• PROBLEM TO WORK ON: Leave out the pictures, and write out exactly the lines from the beginning of the material to the line holding "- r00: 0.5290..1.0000", that line included, and nothing else.

• PROVIDED MATERIAL:
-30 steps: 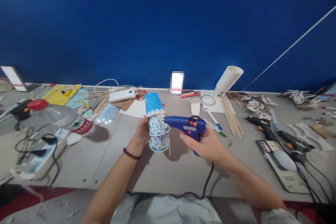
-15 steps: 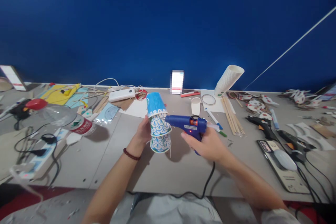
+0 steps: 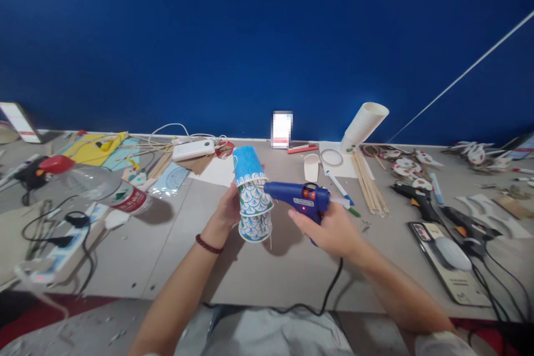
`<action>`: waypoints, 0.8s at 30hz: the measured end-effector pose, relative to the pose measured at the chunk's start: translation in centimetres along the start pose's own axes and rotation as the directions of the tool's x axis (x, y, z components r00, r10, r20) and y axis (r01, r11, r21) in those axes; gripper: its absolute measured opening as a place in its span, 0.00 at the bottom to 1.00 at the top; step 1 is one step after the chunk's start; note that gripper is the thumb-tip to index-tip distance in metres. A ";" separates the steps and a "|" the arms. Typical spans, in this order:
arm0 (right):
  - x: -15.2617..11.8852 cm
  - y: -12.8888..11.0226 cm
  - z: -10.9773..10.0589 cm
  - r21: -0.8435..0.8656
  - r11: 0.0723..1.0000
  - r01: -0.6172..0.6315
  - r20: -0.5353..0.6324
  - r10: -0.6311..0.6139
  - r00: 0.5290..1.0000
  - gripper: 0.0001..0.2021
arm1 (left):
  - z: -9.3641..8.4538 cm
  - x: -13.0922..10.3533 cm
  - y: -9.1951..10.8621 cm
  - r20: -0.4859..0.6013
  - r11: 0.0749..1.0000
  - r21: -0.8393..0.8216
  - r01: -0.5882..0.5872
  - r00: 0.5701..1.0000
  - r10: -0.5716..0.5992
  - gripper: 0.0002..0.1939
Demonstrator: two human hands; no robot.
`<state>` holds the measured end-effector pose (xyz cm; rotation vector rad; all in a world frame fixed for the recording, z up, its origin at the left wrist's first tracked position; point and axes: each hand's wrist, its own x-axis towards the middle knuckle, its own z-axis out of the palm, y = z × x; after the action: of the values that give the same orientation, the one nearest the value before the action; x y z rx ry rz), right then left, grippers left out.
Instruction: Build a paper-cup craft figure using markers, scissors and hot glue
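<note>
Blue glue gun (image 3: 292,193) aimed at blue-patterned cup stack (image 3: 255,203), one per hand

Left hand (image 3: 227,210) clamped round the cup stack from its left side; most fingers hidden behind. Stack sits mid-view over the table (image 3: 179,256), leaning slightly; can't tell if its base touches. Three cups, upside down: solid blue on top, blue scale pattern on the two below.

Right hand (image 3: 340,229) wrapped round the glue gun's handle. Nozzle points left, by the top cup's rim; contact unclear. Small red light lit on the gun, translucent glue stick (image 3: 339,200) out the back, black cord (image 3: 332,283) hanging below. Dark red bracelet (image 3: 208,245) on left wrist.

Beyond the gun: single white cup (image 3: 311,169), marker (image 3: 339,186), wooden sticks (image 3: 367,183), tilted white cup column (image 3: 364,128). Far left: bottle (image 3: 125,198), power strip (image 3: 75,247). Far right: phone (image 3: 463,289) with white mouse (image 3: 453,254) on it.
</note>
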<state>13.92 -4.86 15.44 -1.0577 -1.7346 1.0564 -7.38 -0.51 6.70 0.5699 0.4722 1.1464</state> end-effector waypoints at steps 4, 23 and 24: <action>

• REPLY TO THE TASK:
-30 steps: 
-15 steps: 
+0 steps: 
`<action>`: waypoints, 0.8s at 30hz: the measured end-effector pose, relative to the pose measured at the chunk's start: translation in centimetres along the start pose's own axes and rotation as the directions of the tool's x axis (x, y, z components r00, r10, r20) and y axis (r01, r11, r21) in those axes; gripper: its absolute measured opening as a place in its span, 0.00 at the bottom to 1.00 at the top; step 1 is one step after the chunk's start; note that gripper is the thumb-tip to index-tip distance in metres. A ";" separates the steps and a "|" the arms. Typical spans, in this order:
arm0 (right):
  - x: -15.2617..11.8852 cm
  - y: -12.8888..11.0226 cm
  - z: -10.9773..10.0589 cm
  - r21: -0.8435..0.8656
  - r11: 0.0723..1.0000
  - r01: -0.6172..0.6315
  - r20: -0.5353..0.6324
  - r10: -0.6311..0.6139
  - r00: 0.5290..1.0000

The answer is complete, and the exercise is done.